Outdoor live events will not be permitted in the Central Belt for the next two weeks.
There is already a ban on meeting people from outside your own household indoors in Scotland, and people still should work from home if they can.
Scotland’s mini-lockdown – what are the rules?
- Greater Glasgow and Clyde, Lanarkshire, Ayrshire and Arran, Lothian and Forth Valley have extra restrictions – covering 3.4million people
- Pubs and bars have to close – both indoors and outdoors
- Takeaways are still allowed
- Hotels can remain open, and cafes
- But hospitality faces a 6pm curfew
- Contact sports for people aged 18 and over suspended for 2 weeks
- Indoor group exercise activities not allowed
- Outdoor live events banned for two weeks
- People should avoid public transport unless absolutely necessary
- No need to cancel half term breaks but stay local if you can
- Gyms remain open but only for individuals
- Snooker and pool halls, indoor bowling alleys, casinos and bingo halls will close for two weeks
OUTSIDE CENTRAL BELT:
- For 16 days from this Friday at 6pm to Sunday 25 October, inclusive, indoor hospitality will have to shut at 6pm
- Hotels can operate restaurants but only for residents – and with no alcohol
- Outdoor hospitality can continue to serve alcohol outside up to 10pm
- Exceptions for life events like weddings already booked, and funerals
- No need to shield but take extra care if vulnerable
Ms Sturgeon's move will pile on pressure for Boris Johnson to do the same for parts of the North West and North East where infection rates have been skyrocketting in recent weeks.

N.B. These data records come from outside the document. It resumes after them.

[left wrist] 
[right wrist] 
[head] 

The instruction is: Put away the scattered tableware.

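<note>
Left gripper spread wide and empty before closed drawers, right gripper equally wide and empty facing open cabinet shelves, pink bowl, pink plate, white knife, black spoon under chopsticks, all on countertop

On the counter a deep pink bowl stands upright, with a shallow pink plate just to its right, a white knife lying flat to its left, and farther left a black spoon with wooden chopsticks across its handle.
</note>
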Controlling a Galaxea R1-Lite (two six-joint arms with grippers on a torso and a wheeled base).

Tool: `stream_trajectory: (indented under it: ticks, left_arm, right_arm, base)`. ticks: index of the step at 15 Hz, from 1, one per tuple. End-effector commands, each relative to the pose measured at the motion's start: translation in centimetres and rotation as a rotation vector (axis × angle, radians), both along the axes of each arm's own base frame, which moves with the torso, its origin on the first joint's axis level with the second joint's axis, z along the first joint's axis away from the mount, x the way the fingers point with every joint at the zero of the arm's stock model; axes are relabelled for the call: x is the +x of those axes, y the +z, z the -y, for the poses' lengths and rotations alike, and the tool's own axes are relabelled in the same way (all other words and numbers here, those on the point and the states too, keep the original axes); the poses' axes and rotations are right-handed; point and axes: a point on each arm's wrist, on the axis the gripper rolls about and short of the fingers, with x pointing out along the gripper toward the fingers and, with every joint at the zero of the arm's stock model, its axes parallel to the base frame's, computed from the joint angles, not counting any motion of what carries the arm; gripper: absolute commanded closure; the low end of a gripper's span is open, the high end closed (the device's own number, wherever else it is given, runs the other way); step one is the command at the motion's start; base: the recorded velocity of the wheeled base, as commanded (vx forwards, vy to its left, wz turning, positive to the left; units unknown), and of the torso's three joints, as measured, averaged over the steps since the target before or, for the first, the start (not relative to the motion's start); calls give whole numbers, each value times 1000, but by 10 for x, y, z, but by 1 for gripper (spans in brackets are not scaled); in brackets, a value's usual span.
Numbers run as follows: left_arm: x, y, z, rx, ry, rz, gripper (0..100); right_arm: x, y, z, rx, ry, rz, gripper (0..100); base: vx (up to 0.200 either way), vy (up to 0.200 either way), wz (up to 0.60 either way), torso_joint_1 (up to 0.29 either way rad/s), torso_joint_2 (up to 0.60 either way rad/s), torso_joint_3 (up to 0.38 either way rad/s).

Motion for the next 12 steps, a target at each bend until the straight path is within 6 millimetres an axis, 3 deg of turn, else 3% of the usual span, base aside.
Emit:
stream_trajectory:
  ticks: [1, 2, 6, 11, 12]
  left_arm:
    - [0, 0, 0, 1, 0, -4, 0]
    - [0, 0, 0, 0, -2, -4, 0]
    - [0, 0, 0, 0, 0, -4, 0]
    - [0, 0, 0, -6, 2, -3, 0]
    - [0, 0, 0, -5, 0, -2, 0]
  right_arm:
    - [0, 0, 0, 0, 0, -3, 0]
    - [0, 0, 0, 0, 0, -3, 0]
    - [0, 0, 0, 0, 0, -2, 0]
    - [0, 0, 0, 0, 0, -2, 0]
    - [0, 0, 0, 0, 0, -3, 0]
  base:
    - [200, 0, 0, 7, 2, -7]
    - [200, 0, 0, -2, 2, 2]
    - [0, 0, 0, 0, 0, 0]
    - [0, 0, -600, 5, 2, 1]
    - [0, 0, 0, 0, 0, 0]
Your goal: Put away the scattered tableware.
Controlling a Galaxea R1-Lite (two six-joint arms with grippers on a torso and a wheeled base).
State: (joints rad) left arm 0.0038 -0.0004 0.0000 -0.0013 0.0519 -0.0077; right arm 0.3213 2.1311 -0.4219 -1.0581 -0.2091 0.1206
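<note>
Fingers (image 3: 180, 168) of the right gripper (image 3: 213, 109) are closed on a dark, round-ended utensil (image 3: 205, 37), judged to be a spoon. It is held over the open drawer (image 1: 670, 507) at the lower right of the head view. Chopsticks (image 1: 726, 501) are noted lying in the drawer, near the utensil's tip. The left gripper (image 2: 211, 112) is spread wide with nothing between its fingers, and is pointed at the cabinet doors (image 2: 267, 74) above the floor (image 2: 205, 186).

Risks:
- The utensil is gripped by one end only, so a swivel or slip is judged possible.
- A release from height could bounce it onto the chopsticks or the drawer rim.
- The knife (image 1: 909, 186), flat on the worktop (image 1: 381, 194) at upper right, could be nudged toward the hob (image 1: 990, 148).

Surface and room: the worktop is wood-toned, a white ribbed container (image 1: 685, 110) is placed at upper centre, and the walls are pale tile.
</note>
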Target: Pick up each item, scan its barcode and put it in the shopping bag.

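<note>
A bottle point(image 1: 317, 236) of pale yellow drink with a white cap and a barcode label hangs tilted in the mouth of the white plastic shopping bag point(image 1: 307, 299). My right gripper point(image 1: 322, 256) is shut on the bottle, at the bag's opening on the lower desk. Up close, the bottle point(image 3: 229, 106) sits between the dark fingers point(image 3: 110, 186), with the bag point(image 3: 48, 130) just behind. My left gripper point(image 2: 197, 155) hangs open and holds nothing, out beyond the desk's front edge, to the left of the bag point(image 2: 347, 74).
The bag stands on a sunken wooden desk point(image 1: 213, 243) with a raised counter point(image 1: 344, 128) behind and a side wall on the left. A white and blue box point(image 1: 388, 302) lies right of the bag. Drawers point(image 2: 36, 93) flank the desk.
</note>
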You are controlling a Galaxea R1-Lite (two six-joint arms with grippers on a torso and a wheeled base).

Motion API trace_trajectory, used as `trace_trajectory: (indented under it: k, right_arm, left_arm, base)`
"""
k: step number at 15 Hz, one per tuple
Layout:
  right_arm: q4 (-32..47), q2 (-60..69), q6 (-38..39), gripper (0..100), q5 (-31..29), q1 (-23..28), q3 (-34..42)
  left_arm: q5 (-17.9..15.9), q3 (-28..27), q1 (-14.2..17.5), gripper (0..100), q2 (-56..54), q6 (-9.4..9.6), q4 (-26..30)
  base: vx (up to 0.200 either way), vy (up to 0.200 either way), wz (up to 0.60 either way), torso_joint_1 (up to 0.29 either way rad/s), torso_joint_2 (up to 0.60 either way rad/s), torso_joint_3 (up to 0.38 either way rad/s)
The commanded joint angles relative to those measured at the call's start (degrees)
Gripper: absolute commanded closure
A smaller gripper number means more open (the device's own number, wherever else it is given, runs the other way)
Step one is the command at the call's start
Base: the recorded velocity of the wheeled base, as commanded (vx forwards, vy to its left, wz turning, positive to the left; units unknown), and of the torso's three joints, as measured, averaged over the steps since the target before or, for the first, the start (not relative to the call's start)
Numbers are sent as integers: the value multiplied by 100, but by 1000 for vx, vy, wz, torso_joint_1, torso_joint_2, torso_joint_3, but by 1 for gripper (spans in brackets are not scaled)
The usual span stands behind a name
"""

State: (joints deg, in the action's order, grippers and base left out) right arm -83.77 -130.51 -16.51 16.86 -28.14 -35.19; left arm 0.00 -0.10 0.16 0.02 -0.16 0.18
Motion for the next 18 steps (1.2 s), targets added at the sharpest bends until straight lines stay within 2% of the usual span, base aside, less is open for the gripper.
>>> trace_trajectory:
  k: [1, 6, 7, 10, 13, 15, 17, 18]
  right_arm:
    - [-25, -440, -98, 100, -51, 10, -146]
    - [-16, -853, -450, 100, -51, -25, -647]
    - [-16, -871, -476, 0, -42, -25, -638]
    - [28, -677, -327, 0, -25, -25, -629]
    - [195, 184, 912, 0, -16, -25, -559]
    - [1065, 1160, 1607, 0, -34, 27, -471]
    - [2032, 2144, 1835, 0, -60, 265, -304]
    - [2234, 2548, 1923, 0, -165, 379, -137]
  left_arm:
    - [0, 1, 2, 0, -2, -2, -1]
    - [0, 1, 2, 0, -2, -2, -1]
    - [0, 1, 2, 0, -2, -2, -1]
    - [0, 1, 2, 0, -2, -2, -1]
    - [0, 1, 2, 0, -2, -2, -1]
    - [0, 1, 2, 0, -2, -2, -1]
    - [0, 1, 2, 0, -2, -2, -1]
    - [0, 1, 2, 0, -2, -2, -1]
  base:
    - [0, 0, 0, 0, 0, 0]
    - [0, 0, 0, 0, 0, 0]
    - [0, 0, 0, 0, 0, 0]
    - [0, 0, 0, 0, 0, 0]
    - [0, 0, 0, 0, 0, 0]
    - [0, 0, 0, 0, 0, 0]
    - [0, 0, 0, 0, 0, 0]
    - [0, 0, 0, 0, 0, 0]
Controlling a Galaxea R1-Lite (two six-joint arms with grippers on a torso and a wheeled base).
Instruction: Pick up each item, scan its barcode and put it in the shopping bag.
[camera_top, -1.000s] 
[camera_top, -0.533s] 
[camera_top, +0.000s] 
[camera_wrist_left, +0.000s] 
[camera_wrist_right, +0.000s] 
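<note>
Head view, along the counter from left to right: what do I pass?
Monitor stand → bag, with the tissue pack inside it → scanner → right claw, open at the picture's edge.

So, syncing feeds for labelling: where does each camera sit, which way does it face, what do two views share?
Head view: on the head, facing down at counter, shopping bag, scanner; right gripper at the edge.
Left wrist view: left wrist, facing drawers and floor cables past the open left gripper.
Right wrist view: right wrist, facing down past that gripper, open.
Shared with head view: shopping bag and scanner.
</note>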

He's said to be mulling whether to shut pubs and hospitality venues there too to try and clamp down on cases.
Ms Sturgeon told the nation today that Scotland is likely to return to the peak of the coronavirus as seen in the spring, by the end of October if no action is taken.
Scotland is four weeks behind France and six weeks behind Spain, she said, urging people to "please stick with it" on the rules.
She added: "We need to do more, and we need to do it now."
Any Scottish measures are likely being weighed up by Government ministers in England too.
Pubs and restaurants face closure in Liverpool, Manchester and Newcastle, with Chancellor Rishi Sunak scrambling to put together a local bailout package for businesses facing ruin.
A “white-faced briefing” from senior medics at Downing Street about soaring virus numbers in the North West and North East has prompted the PM to delay his plan to replace complex local lockdown rules with a simpler traffic light system.